I often find snorkeling unnerving. The sudden redundancy of sky and sea give me agoraphobia. In the protected cove the currents were still relatively strong, owing to the same storm that had our local lifeguard posting flags. We followed the snorkel-shop-guys instructions and belly floated as soon as possible, not hassling the rocks or coral with our sensitive feet. The activity and beauty was instantaneous. Not a foot from the safe sand was a whole micro-universe of sea life. Nestled in the clefts of the coral, poked ¾ of purple and white urchins. Cerebral-looking coral puffed up here and there and absolutely everywhere, brightly colored fish of all sizes greedily fed on the living reefs. It was incredible and intimidating. There was too much to see and I felt the agoraphobia coming on, but then Ivo took my hand and for an hour and a half or so, we flew above the secret world beneath the water’s surface. Now and again, Ivo would dive down and I’d wait above, watching his silvery bubbles and the brave fish that stayed-put around him. My favorite fish were the electric blue and yellow ones that matched my sun-cover shirt and an out-of-this world rainbowed fish that looked like a 3 year old’s drawing of what a tropical fish should resemble.
After our snorkeling, we played cards, had a beer/cider respectively and watched the Diamondbacks end the Brewers suffering and then grilled on our little Weber right there within sight of half of the expanse of the Pacific.
An evening discussion of some plan in SF or other took us away from Hawaii for a moment. Luckily, we realized our folly and returned to the present, ready to enjoy what time we have here.
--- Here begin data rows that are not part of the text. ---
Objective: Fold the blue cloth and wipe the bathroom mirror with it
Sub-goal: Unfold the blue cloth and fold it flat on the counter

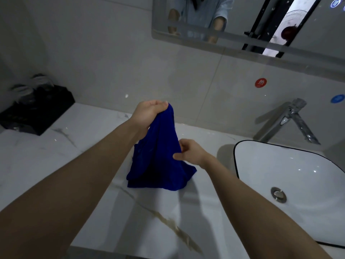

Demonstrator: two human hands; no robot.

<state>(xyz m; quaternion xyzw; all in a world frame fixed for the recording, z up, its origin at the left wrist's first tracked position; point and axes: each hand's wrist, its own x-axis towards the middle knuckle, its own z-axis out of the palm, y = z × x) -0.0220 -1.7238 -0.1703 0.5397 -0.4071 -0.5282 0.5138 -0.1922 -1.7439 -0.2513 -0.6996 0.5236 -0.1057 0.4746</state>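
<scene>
Above the desk (pixel 56 156), your left hand (pixel 149 114) clutches the blue cloth (pixel 158 161) by its top, your right hand (pixel 191 152) pinches its side; the limp lower half could bunch, spoiling the fold.

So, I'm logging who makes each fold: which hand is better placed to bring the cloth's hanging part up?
Probably the right hand: its fingers pinch the blue cloth partway down its edge, nearer the hanging end. The left hand grips the top, holding it up.
</scene>
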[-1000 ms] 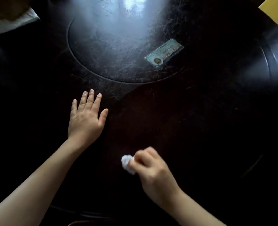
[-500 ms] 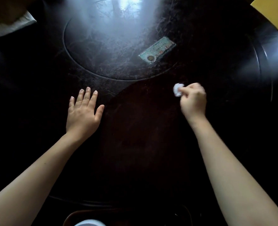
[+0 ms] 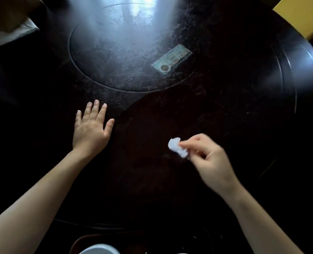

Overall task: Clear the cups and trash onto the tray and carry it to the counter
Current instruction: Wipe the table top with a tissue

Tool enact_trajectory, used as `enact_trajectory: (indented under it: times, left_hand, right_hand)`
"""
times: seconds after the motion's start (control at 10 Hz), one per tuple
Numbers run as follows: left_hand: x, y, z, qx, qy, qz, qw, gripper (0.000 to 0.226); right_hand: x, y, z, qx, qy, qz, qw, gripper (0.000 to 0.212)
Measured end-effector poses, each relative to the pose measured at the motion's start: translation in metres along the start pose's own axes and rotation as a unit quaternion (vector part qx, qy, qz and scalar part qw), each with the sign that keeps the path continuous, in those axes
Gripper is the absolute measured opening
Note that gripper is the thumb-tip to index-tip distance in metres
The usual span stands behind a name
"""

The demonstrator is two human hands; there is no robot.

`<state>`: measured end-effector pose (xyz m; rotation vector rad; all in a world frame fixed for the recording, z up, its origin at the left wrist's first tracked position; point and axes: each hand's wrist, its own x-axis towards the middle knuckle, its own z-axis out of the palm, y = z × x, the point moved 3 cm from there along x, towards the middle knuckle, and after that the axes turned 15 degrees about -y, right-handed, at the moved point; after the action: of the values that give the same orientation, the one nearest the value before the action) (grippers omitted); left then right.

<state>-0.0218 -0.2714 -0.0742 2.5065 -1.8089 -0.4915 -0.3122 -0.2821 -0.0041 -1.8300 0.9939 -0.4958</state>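
Now, L hand point(image 3: 90, 130) flat (fingers spread), R hand point(image 3: 209, 160) pinching paper wad point(image 3: 176, 147) above table point(image 3: 225, 107).

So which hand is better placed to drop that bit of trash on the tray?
Right hand: it already pinches the crumpled paper. Left hand lies flat and empty on the table.

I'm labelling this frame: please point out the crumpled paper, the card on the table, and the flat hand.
crumpled paper point(image 3: 175, 146): head view, its white middle.
card point(image 3: 171, 58): head view, centre of its face.
left hand point(image 3: 89, 132): head view, back of hand.
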Motion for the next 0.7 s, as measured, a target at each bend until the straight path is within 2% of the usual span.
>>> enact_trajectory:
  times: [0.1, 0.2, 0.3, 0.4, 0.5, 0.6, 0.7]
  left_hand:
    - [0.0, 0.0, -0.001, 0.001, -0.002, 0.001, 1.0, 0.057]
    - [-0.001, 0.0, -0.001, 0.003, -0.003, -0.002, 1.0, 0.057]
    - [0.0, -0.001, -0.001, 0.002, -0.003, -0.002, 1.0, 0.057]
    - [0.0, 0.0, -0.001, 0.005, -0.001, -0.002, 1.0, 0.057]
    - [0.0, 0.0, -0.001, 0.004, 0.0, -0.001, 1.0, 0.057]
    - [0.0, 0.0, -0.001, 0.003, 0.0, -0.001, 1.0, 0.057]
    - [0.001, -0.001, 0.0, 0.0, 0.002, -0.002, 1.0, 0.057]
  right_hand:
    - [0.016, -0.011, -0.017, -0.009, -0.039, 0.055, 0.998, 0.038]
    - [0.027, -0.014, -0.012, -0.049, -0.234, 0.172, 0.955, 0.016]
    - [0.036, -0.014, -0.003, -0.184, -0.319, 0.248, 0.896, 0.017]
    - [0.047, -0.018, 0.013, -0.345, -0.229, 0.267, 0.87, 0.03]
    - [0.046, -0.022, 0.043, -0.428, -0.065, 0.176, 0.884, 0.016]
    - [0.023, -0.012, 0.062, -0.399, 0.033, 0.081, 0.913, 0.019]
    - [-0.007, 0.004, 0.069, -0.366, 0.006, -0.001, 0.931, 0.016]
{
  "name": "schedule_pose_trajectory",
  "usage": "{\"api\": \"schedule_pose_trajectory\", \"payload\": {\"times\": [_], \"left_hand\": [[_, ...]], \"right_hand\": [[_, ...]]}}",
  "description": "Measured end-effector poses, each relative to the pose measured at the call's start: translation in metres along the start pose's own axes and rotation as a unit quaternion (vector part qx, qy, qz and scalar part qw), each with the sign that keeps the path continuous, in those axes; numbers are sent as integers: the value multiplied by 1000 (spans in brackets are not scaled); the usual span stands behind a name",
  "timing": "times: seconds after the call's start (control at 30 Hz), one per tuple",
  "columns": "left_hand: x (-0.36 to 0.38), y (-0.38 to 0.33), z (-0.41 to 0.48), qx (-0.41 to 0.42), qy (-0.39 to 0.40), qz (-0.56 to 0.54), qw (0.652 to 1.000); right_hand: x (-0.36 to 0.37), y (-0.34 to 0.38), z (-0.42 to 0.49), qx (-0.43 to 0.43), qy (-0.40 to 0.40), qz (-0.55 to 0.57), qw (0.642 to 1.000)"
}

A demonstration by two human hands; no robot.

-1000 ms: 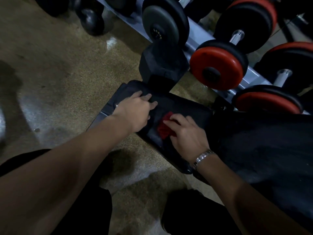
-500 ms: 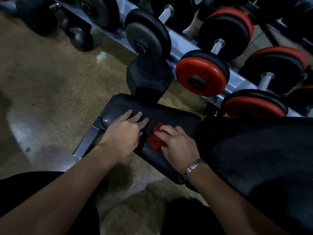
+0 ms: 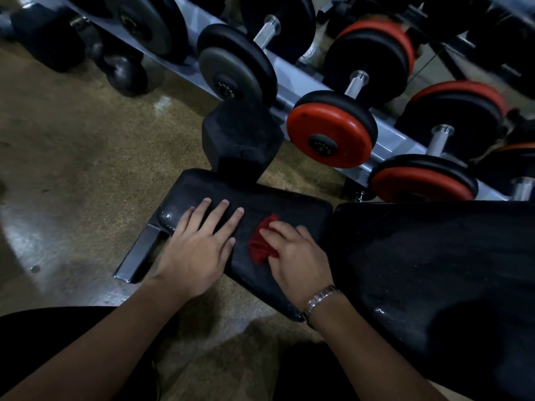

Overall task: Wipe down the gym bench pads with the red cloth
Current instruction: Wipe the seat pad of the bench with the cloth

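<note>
Left hand (image 3: 199, 253) flat on pad (image 3: 289, 206), fingers (image 3: 220, 217) straight; right hand (image 3: 298, 256) grips bunched cloth (image 3: 260, 247) on pad, just beside left

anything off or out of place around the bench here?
One thing: a black hex dumbbell stands on end on the floor right by the small pad's far edge, off the rack where the other dumbbells sit. The large pad shows pale specks. Nothing looks spilled or damaged.
</note>
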State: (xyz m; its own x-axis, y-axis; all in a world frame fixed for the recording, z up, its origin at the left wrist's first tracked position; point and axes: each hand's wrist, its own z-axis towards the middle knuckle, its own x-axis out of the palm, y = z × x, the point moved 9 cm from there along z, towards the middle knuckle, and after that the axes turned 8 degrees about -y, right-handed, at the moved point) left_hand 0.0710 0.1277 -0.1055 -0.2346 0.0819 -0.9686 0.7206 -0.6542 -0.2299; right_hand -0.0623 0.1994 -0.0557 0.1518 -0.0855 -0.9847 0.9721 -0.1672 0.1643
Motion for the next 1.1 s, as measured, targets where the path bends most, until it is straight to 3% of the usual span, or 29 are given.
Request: {"api": "schedule_pose_trajectory", "payload": {"times": [0.13, 0.37, 0.57, 0.77, 0.97, 1.1], "left_hand": [[-2, -1, 1, 1, -10, -7, 1000], [-2, 3, 3, 4, -13, -22, 1000], [-1, 8, 6, 7, -14, -52, 999], [-2, 10, 6, 2, -17, -70, 997], [-3, 12, 6, 4, -11, -80, 997], [-4, 14, 4, -5, 5, -105, 994]], "right_hand": [[10, 13, -31, -58, 56, 17, 997], [2, -1, -18, 14, -9, -6, 1000], [20, 30, -46, -64, 39, -2, 997], [14, 35, -27, -12, -12, -11, 1000], [30, 48, -66, -68, 13, -6, 998], [19, 19, -67, 4, -2, -5, 1000]]}}
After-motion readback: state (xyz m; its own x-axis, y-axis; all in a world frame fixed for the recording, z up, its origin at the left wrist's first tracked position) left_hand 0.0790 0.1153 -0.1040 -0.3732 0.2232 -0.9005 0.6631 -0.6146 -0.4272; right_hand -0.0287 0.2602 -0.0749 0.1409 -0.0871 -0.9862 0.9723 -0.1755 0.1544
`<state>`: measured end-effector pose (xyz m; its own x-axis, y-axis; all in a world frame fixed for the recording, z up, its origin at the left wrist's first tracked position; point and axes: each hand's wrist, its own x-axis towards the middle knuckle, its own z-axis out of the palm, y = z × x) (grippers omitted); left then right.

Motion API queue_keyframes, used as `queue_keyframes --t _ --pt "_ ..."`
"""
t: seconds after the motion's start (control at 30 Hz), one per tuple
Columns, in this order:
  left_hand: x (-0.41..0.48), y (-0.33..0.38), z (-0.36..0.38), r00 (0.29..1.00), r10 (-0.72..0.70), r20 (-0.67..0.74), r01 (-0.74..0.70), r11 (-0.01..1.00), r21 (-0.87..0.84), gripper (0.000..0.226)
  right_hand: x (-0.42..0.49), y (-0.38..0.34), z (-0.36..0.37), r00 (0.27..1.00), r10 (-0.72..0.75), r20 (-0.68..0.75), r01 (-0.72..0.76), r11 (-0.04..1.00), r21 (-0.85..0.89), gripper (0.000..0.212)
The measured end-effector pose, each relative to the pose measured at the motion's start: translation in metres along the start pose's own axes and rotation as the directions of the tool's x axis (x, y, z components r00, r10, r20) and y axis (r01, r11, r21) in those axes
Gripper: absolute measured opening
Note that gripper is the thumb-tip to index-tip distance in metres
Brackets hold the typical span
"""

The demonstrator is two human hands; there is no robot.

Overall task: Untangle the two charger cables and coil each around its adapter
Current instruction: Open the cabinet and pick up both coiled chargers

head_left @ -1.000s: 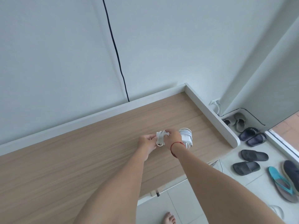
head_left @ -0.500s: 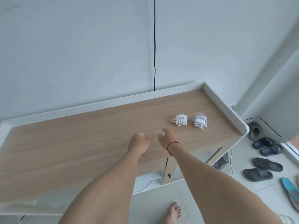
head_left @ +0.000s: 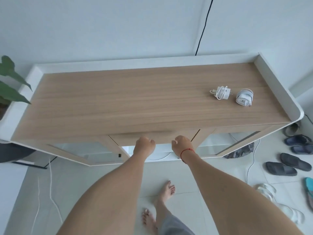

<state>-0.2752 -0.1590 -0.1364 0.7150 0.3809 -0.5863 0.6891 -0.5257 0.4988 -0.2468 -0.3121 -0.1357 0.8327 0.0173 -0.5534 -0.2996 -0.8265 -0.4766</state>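
step: looks like the final check. both cables read as separate and wound, neither hand carrying anything
left hand (head_left: 144, 144): fingers loosely curled, holds nothing, at the front edge of the counter (head_left: 118, 102)
right hand (head_left: 182, 144): also loosely curled and empty, red thread on the wrist, near the left hand, not touching it
left charger (head_left: 222, 92): lies on the right part of the counter, well apart from both hands. cable wrapped round its adapter, but a slack loop and the cable end poke out on its left side
right charger (head_left: 244, 97): just beside the left charger, nearer the right rim, small gap between them. its coil looks tighter
do it well: i'd pick up the left charger, pin the adapter with one hand, take up the slack loop and tuck the end under a turn. leave the right charger alone
risk: thin cable is springy, an untucked end will likely unwind
count, chargers: 2, each 1 adapter + 1 cable
count, hands: 2, both empty
count, other: 1 plant (head_left: 10, 85) at the left end, 1 black wire (head_left: 202, 29) on the wall, several slippers (head_left: 288, 165) on the floor, some cut off by the frame edge, so no firm count
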Motion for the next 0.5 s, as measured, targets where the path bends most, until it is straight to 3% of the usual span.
queue_keyframes --t 0.1,0.17,0.23,0.3,0.37,0.43,0.5 --pt "0.023 -0.018 0.019 0.981 -0.196 0.008 0.192 0.954 -0.230 0.033 0.016 0.008 0.024 0.994 0.097 0.048 -0.101 0.992 0.074 0.023" --pt "0.043 -0.030 0.031 0.941 -0.335 0.051 0.325 0.852 -0.410 0.025 0.032 0.009 0.040 0.976 0.201 0.088 -0.215 0.952 0.218 0.039" --pt "0.063 -0.042 0.042 0.893 -0.437 0.110 0.419 0.716 -0.559 0.039 0.051 0.010 0.056 0.946 0.299 0.123 -0.324 0.862 0.391 0.042" --pt "0.075 -0.049 0.050 0.854 -0.486 0.185 0.460 0.540 -0.705 0.044 0.072 0.010 0.067 0.897 0.416 0.149 -0.415 0.678 0.606 0.038" --pt "0.087 -0.051 0.054 0.819 -0.500 0.281 0.480 0.329 -0.813 0.045 0.088 0.010 0.073 0.832 0.509 0.220 -0.449 0.384 0.807 0.041" --pt "0.096 -0.048 0.055 0.804 -0.474 0.359 0.470 0.138 -0.872 0.049 0.100 0.013 0.079 0.796 0.515 0.320 -0.441 0.131 0.888 0.053" --pt "0.106 -0.048 0.057 0.806 -0.459 0.374 0.435 0.032 -0.900 0.056 0.107 0.018 0.079 0.771 0.516 0.374 -0.416 -0.037 0.909 0.063"
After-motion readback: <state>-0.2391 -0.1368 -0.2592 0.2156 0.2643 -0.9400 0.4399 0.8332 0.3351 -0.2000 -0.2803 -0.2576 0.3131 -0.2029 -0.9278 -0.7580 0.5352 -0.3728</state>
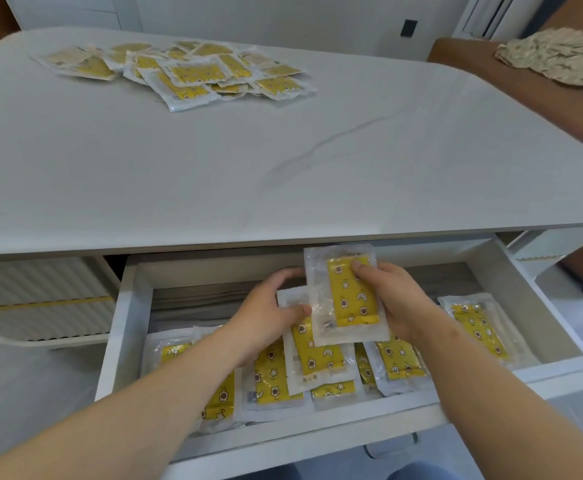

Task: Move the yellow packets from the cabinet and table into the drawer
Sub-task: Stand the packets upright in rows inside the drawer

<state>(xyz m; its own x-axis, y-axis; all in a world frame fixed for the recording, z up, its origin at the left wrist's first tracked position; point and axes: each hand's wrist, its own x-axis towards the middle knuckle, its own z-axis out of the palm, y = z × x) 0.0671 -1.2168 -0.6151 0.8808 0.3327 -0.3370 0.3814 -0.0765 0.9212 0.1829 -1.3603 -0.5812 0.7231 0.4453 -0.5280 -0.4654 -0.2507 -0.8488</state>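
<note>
The white drawer (123,327) is pulled open below the table top, with several yellow packets (272,375) lying flat in it. My right hand (397,299) holds one yellow packet (348,296) upright over the drawer's middle, thumb on its front. My left hand (269,317) grips a second packet (314,355) that lies tilted just beneath the first one. A loose pile of several more yellow packets (193,74) sits at the far left of the table (283,161).
A brown seat with a patterned cloth (560,60) stands past the table's right corner. A ribbed white cabinet front (40,292) is left of the drawer. The drawer's back part (196,299) shows bare grey bottom.
</note>
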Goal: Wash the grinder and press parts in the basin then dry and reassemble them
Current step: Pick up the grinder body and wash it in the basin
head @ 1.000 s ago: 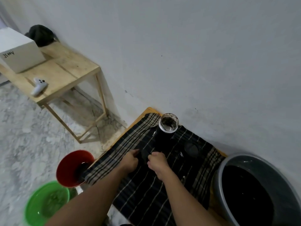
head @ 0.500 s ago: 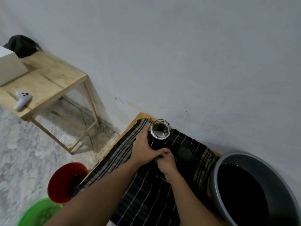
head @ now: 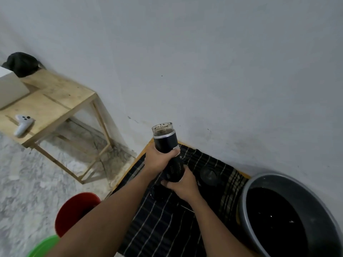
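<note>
Head view, nearest first: a green bowl (head: 44,245) and a red bowl (head: 74,210) sit on the floor at lower left. A dark striped cloth (head: 163,225) covers the low board ahead, with the grey basin (head: 323,216) of dark water at its right edge. Above the cloth the right hand (head: 182,186) curls around the perforated lower end of the grinder (head: 166,143). The left hand (head: 157,160) wraps the black body just above it. The grinder is held in the air, nearly upright, its clear top chamber flecked with dark grounds. A round black cap (head: 208,174) lies on the cloth just right of the hands.

The step looks like twisting the lower section off. It should go best with the left hand fixed, only the right turning, and the grinder kept upright over the cloth so a freed part lands softly. Beyond, a wooden table (head: 55,101) stands by the wall.
</note>
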### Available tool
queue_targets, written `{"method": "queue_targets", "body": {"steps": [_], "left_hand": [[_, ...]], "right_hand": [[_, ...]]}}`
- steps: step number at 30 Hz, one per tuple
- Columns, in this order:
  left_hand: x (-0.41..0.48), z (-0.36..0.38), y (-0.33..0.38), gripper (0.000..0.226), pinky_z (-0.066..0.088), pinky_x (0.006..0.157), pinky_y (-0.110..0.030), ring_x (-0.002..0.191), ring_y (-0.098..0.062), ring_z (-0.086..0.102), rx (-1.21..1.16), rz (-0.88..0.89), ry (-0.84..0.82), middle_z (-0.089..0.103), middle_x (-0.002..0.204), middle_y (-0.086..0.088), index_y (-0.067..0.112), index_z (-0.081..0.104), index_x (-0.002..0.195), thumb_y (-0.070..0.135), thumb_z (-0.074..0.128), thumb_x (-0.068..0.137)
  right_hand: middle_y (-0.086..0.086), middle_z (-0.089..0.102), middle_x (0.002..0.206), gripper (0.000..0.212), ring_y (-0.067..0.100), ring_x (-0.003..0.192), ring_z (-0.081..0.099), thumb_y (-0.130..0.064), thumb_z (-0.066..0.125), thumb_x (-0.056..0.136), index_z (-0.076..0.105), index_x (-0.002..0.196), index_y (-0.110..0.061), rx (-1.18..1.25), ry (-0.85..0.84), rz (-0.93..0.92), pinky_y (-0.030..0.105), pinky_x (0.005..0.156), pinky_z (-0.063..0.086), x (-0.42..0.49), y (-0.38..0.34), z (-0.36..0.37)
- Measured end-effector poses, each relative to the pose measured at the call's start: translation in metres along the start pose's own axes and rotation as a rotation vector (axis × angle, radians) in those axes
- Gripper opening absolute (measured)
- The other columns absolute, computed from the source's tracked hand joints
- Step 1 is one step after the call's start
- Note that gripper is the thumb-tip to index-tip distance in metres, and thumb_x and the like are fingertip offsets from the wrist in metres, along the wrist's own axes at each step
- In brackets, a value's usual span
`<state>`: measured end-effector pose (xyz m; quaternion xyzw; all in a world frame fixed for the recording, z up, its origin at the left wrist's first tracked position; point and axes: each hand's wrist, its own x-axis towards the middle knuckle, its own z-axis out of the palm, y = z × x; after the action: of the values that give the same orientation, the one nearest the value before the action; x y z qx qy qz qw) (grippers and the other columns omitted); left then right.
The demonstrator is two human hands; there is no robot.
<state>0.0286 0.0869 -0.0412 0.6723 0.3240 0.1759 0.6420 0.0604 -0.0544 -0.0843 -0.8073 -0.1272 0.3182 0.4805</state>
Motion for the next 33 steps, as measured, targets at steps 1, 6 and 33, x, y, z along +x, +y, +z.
{"method": "queue_targets", "body": {"steps": [1,6,33], "left_hand": [[0.001,-0.004,0.003,0.029,0.058,0.069,-0.023,0.084,-0.011,0.076,-0.019,-0.01,-0.038,0.079,0.089,0.002,0.021,0.074,0.098,0.019,0.092,0.076],[-0.002,-0.011,0.007,0.034,0.06,0.074,-0.027,0.088,-0.014,0.076,-0.026,-0.043,-0.065,0.079,0.093,0.001,0.02,0.073,0.104,0.021,0.092,0.075],[0.004,0.002,0.03,0.029,0.061,0.086,-0.041,0.094,-0.024,0.076,-0.108,-0.18,-0.083,0.079,0.095,-0.002,0.021,0.073,0.102,0.024,0.088,0.077]], "right_hand": [[-0.013,0.068,0.112,0.079,0.009,0.105,0.066,-0.033,0.097,0.057,0.055,0.124,-0.025,-0.008,-0.018,-0.013,0.023,0.082,0.052,0.0,0.001,0.0],[-0.013,0.068,0.107,0.074,0.005,0.096,0.066,-0.035,0.096,0.058,0.056,0.119,-0.026,-0.015,0.007,-0.034,0.023,0.077,0.056,-0.01,-0.002,0.001],[-0.006,0.073,0.089,0.058,0.011,0.081,0.072,-0.049,0.09,0.053,0.061,0.1,-0.033,-0.093,0.036,-0.055,0.04,0.076,0.062,-0.019,-0.005,-0.017]]}}
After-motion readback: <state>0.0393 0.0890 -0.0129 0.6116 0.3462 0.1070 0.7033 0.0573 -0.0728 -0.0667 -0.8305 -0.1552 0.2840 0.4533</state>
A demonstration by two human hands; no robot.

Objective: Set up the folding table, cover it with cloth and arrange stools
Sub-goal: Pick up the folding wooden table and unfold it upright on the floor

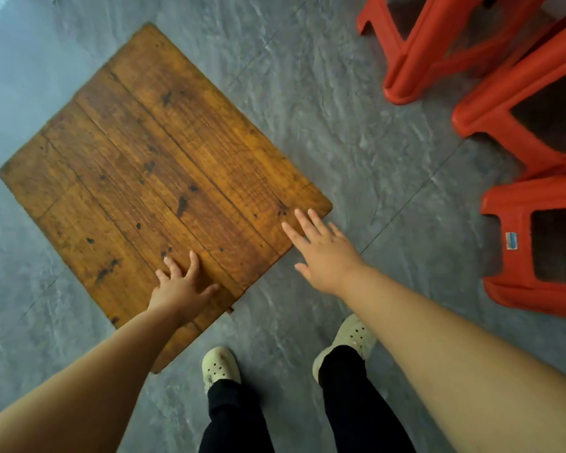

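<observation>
Grey marbled floor tiles (340, 142) run under everything in view. Wooden counter (151, 158) stands on them, seen from above, its plank top bare and dark-spotted. Left hand (180, 289) rests flat on the near edge of the top, fingers spread, gripping nothing. Right hand (324, 253) reaches to the near right corner, fingers straight and holding nothing; contact with the wood cannot be confirmed. Three red plastic stools (504, 103) stand close together at right, apart from the counter. Pale perforated shoes (221, 366) noted below.

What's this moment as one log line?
left hand open on table top | right hand open near corner | red stools aside
</observation>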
Today, the flags and signs are up on our beach again. The popped up as we were snorkeling around the Ke’iki beach itself. Initially, it appeared that the strong tide in front of our bungalow had left the sea floor empty, but with patience we began to see more of our hungry little buddies, nipping at the reef, deep down below where we’ve been floating and laughing regularly in the early morning and throughout the day. The tides are truly intense and after an hour of kicking forcefully to stay in one place, we removed our fins and safely made our way past the breaking waves. Again (silly) I thought of Finding Nemo while snorkeling. At the edge of the reef, way out, was where we found the most dense schools of beautiful fish. The blue expanse beyond the reef gave me pause, but the fish distracted me helpfully.
We have plans to see an ancient temple and a waterfall this afternoon, but the hammock and close-by beach may prove too alluring. We’re nearly out of groceries, however, so we’ll need to leave the Ke’iki at some point today. Maybe we’ll go to the nearby restaurant where they serve Tarro burgers.